Or Nancy Pelosi, or Kevin McCarthy, or Chuck Schumer

By J.P. PragPublished 2 years ago 12 min read
Senator Mitch McConnell (R) of Kentucky speaking at the 2014 Conservative Political Action Conference (CPAC) in National Harbor, MD. Photo and description by GAGE SKIDMORE, CC BY-SA 2.0, via Wikimedia Commons.

» KEY POINTS

  • Certain members of Congress over time have given themselves an un-Constitutional unchecked power to control the entire legislative process.
  • All of that power has eroded cooperation, debate, collaboration, compromise, civil discourse, and the general functionality of the federal government.
  • The only way to remove that power is to amend the Constitution, enforce a legislative methodology, and severely punish those who try to circumvent the rules for personal or Party gain.

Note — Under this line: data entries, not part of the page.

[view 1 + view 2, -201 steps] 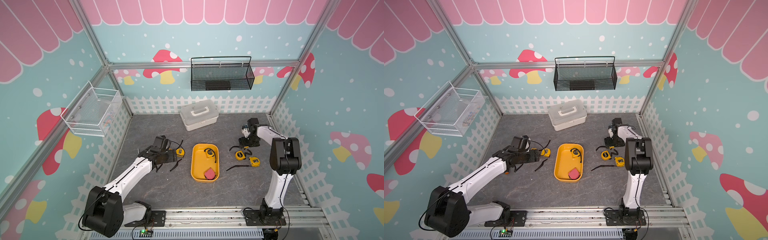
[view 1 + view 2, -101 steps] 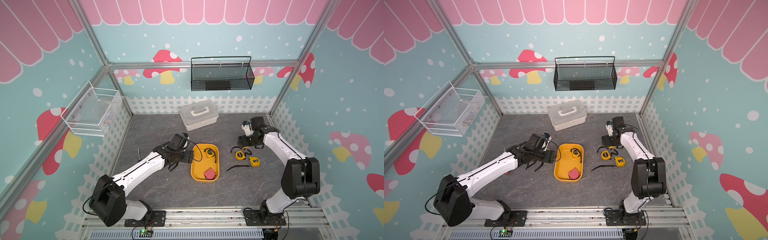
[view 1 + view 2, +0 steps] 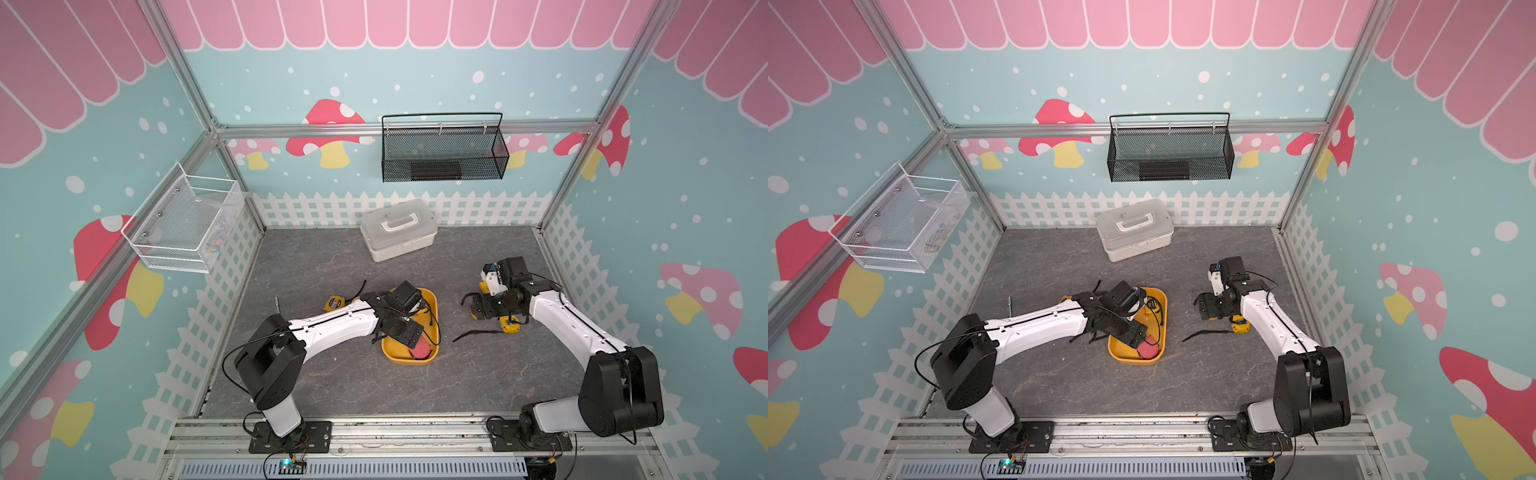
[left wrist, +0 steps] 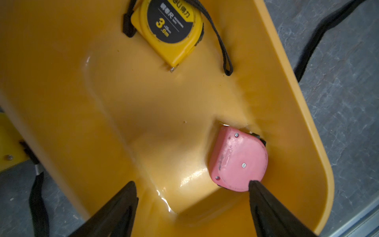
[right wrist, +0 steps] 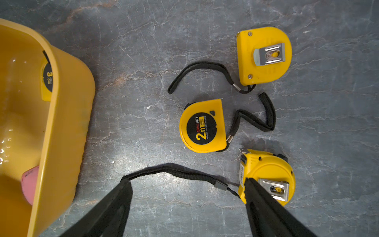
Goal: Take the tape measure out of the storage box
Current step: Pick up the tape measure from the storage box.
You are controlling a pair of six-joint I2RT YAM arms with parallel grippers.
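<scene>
Grey veined tabletop (image 3: 332,266) (mushroom-papered walls (image 3: 457,83) around) bears the orange-yellow plastic storage box (image 4: 143,102); left gripper (image 4: 191,182) and right gripper (image 5: 186,180) gape, empty.

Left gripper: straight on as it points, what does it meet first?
The left gripper would likely meet the storage box floor, bare between its open jaws. One fingertip overlaps the pink tape measure in its wrist view, so it may clip that first; depth unclear.

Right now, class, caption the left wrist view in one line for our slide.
Left gripper, open, over the storage box, which holds a yellow tape measure and a pink tape measure.
</scene>
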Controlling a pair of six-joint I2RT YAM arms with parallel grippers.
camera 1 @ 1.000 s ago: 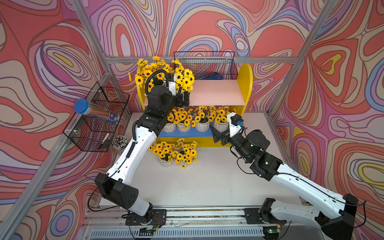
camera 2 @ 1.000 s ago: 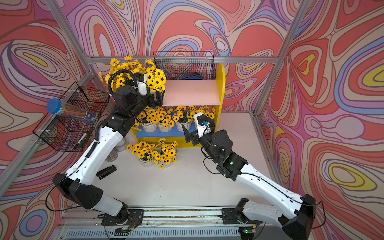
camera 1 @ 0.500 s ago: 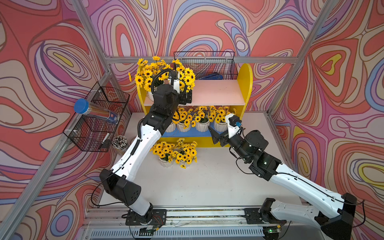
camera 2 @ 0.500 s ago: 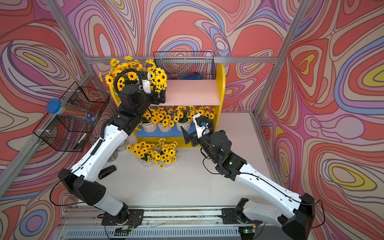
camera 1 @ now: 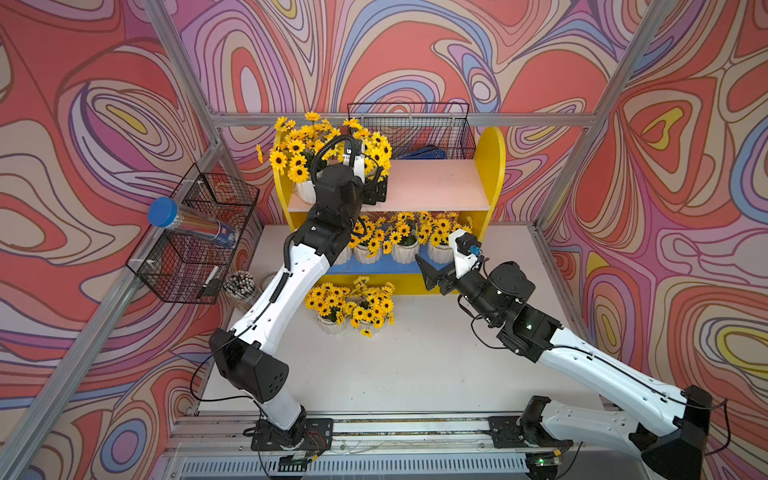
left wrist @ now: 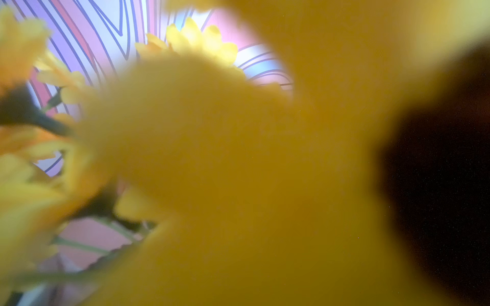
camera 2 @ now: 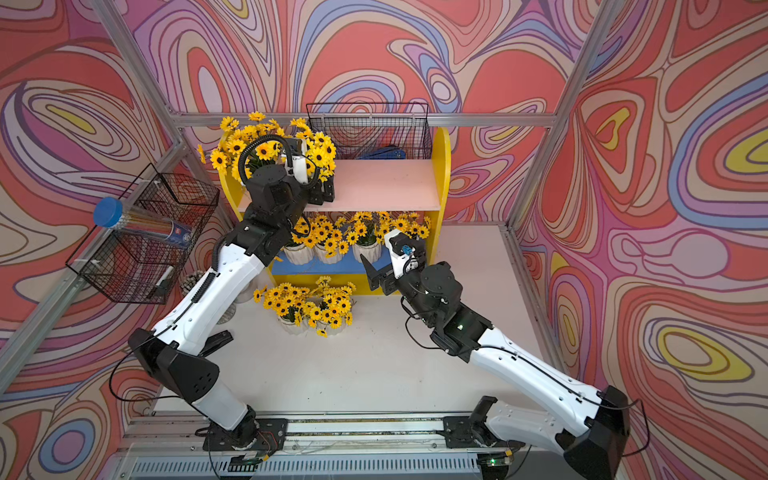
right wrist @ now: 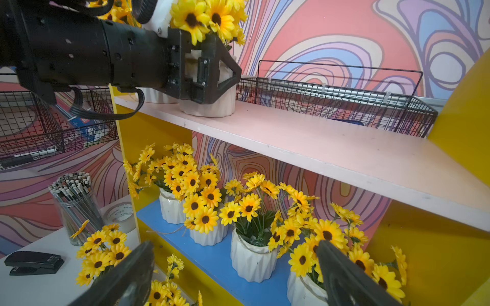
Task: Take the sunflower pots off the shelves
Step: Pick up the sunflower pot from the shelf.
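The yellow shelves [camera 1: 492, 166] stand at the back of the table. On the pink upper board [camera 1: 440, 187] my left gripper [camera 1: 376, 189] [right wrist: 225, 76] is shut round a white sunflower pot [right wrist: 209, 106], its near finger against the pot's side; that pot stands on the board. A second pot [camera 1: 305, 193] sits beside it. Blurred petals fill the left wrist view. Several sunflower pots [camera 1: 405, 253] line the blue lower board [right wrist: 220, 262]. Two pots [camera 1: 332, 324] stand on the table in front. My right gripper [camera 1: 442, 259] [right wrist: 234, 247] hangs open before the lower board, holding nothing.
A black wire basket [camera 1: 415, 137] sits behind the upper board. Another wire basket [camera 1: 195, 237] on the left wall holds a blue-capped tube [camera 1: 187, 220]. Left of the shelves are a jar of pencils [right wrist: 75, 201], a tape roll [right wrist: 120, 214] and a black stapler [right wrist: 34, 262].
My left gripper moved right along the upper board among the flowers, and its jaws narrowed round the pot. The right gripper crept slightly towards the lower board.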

I don’t think either Party if it controlled, if it were different from the President, would confirm a Supreme Court nominee in the middle of an election. What was different in 2020 was we were of the same Party as the president.

Senator Mitch McConnell (R-KY) on the Hugh Hewitt Show on June 14, 2021 discussing what he would do if there were a Supreme Court vacancy in 2024—and potentially 2023—and the Republican Party held a majority in the Senate.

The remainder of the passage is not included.